Nichtsdestotrotz ist die Bindungswirkung von Auslegungsurteilen des EuGH zu beachten (Fraberger, Die Wirkung von EuGH-Urteilen und Rechtskraftdurchbrechung im Abgabenrecht, in Holoubek/Lang [Hrsg], Das EuGH-Verfahren in Steuersachen [2000] 158). Somit steht die Entscheidung des BFG im Einklang mit unionsrechtlichen Vorgaben, weil die Begründung des BFG – die Vergleichbarkeit der Sachlage mit der Rs MEO, EuGH 22. 11. 2018, C-295/17 – schlüssig erscheint.
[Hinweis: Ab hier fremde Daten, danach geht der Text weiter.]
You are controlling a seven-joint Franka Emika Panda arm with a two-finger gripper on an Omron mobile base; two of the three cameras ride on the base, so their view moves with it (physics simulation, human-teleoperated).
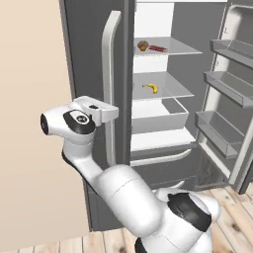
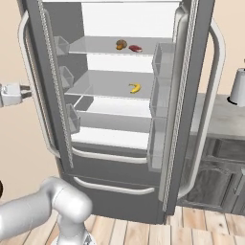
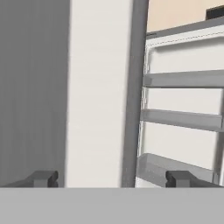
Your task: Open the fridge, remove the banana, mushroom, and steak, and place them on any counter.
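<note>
The fridge (image 1: pixel 89 44) stands with both upper doors swung open, white inside. On the top shelf lie the tan mushroom (image 1: pixel 143 45) (image 2: pixel 121 44) and, next to it, the red steak (image 1: pixel 158 48) (image 2: pixel 136 48). One shelf lower rests the yellow banana (image 1: pixel 151 88) (image 2: pixel 135 88). My gripper (image 1: pixel 111 112) (image 2: pixel 25 91) (image 3: pixel 113 179) is at the left door's pale vertical handle (image 1: pixel 111 64) (image 3: pixel 98 87). It is open, and the handle runs between its wide-apart fingertips (image 3: pixel 43 178) with a gap on each side. The counter (image 2: pixel 217 119) lies right of the fridge.
The right door with its bins (image 1: pixel 232 84) juts out toward me. A pale cup-like vessel (image 2: pixel 238 86) stands on the counter. A beige wall (image 1: pixel 29 123) flanks the fridge's left side. Two lower drawers (image 2: pixel 112 174) are shut above the wooden floor (image 2: pixel 143 229).
</note>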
Da es noch keine höchstgerichtliche Entscheidung zur Frage gibt, ob eine umsatzsteuerpflichtige Leistung auch dann vorliegt, wenn der Leistungsempfänger aufgrund einer ihm zuzurechnenden Vertragsverletzung die Leistung nicht abrufen kann, wurde die Revision für zulässig erklärt.